Your instructions: Copy everything in the data below exactly except the pictures.

━━━━━━━━━━━━━━━━━━━━━━━━━━━━━━

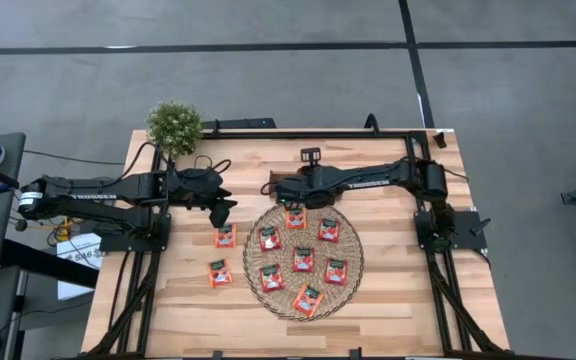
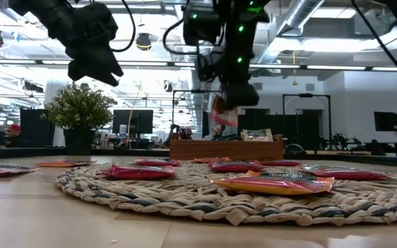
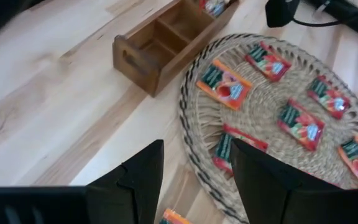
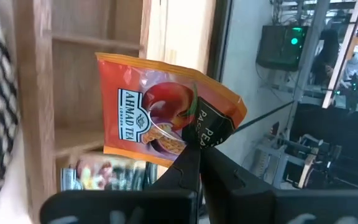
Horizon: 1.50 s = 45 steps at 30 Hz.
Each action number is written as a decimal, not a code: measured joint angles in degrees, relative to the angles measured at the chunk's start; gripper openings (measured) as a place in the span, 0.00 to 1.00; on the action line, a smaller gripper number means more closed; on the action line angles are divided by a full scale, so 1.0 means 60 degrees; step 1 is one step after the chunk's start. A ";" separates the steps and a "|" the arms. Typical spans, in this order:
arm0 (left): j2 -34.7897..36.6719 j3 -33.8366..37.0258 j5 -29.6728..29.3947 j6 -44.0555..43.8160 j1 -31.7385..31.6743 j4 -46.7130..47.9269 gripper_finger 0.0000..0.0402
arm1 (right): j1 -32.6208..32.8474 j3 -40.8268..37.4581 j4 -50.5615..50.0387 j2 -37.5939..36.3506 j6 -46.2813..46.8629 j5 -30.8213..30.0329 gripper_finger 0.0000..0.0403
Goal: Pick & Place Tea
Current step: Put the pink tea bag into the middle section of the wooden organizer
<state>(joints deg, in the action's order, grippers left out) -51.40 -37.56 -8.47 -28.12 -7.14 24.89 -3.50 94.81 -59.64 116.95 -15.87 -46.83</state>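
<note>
Step in hand: the right gripper (image 4: 199,163) carries one red-orange sachet (image 4: 166,112) above the wooden tray (image 3: 166,37); I judge the drop into a slot comes next.
How to do it well: I would bring the sachet straight over one free slot, lower it until its bottom edge is between the walls, and only then let go, because it hangs by one corner and can swing.
Right gripper state: the fingers are closed tight on the dark corner of the sachet.
Sachet and gripper: the packet sticks out past the fingertips, tilted, with the tray behind it; one slot already has tea inside.
Left gripper (image 3: 194,180): fingers apart, holding nothing, over the near edge of the woven mat (image 3: 260,124).
Other tea: several sachets (image 1: 303,258) lie on the mat, two more on the table (image 1: 188,300) beside it.
</note>
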 joint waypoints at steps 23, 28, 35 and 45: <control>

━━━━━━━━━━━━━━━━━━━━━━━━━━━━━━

Answer for the task:
Horizon: 1.50 s = 45 steps at 30 Hz.
Each action number is written as a decimal, not a code: measured joint angles in degrees, relative to the angles measured at the chunk's start; gripper openings (measured) as a place in the span, 0.00 to 1.00; on the action line, a smaller gripper number means more closed; on the action line angles are divided by a full scale, so 1.0 means 60 degrees; step 1 is one step after the chunk's start. A ";" separates the steps and a "|" the arms. Typical spans, in this order:
arm0 (left): j2 -34.7897..36.6719 j3 -33.8366..37.0258 j5 -29.6728..29.3947 j6 -44.0555..43.8160 j1 -31.7385..31.6743 j4 -46.7130..47.9269 gripper_finger 0.0000..0.0402
arm1 (right): j1 -32.6208..32.8474 j3 -40.8268..37.4581 j4 -50.5615..50.0387 j2 -37.5939..36.3506 j6 -46.2813..46.8629 j5 -30.8213..30.0329 gripper_finger 0.0000..0.0403
Goal: Pick & Place Tea
Current step: Put the pink tea bag into the middle section of the wooden organizer
<state>(joints deg, in the action's order, grippers left out) -51.40 -37.56 -8.47 -28.12 -7.14 24.89 -3.50 94.81 -59.64 116.95 -15.87 -46.83</state>
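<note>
Step in hand: the right gripper (image 4: 199,163) carries one red-orange sachet (image 4: 166,112) above the wooden tray (image 3: 166,37); I judge the drop into a slot comes next.
How to do it well: I would bring the sachet straight over one free slot, lower it until its bottom edge is between the walls, and only then let go, because it hangs by one corner and can swing.
Right gripper state: the fingers are closed tight on the dark corner of the sachet.
Sachet and gripper: the packet sticks out past the fingertips, tilted, with the tray behind it; one slot already has tea inside.
Left gripper (image 3: 194,180): fingers apart, holding nothing, over the near edge of the woven mat (image 3: 260,124).
Other tea: several sachets (image 1: 303,258) lie on the mat, two more on the table (image 1: 188,300) beside it.
</note>
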 joint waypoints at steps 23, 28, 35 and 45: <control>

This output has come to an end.